Registre um boletim de ocorrência: Formalize a denúncia.
Acione o CRM: Informe o Conselho Regional de Medicina sobre a situação.
Considere medidas legais: Avalie ações como queixa-crime, indenização por danos morais e solicitação de remoção de conteúdos nas redes sociais.
Reflexão Final
As invasões a hospitais se tornaram uma prática recorrente, impulsionadas pelo engajamento que geram. Infelizmente, o público brasileiro muitas vezes se atrai pela polêmica e pelo sensacionalismo. Enquanto esse tipo de conteúdo continuar a ser amplamente consumido e promovido nas redes sociais, todos nós pagaremos um alto preço. É crucial um alerta: o internauta que hoje dá “like” no vídeo do vereador e acha tudo engraçado pode, amanhã, se deparar com a dolorosa realidade de perder um familiar envolvido nesse espetáculo de desumanização.

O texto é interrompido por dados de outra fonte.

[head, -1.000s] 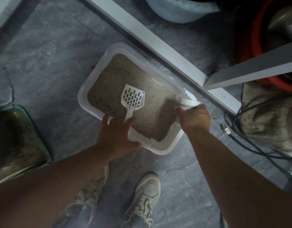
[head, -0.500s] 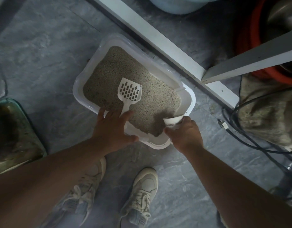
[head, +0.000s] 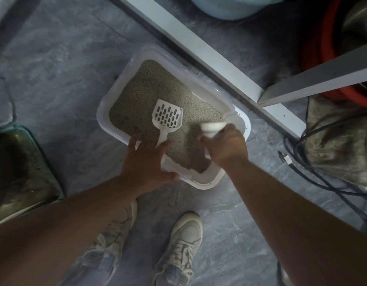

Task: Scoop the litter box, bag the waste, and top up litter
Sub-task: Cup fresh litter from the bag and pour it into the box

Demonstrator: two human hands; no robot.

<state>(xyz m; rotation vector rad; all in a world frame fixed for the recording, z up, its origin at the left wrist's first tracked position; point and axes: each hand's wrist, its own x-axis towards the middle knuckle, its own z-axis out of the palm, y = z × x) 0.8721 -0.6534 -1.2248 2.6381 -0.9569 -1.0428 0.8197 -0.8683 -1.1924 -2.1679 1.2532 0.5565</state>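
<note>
Litter box [head: 243, 129]: a white tray on the grey floor [head: 54, 79], directly ahead of both hands, its far side close along a white frame rail [head: 199, 44].
Litter [head: 157, 89]: tan granules cover most of the tray; the corner below the right hand shows bare white bottom, so that part looks thin.
Left hand [head: 145, 168]: fingers spread and fairly straight, palm over the near rim, fingertips at the base of the scoop handle. It grips nothing plainly; likely it steadies the tray or is about to take the handle.
Scoop [head: 168, 116]: white and slotted, lying on the litter just beyond the left hand's fingers, handle pointing back toward that hand, which makes for an easy pickup.
Right hand [head: 224, 147]: curled around a small white cup-like container [head: 212, 127], held over the litter to the right of the scoop. Its contents cannot be seen.
Step, as judged: probably adding or spreading litter, or readying to scoop; no waste bag is visible.
Risk: a tipped cup could spill granules over the rim.
</note>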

Este texto visa não apenas informar, mas também instigar a classe médica a refletir criticamente sobre a proteção da dignidade e dos direitos dos profissionais de saúde. É fundamental promover um debate construtivo sobre a responsabilidade coletiva na construção de um sistema de saúde mais justo e humano.
Diego Carvalho é advogado registrado na OAB/MA sob registro 22.499. Especialista em Direito Médico e da Saúde.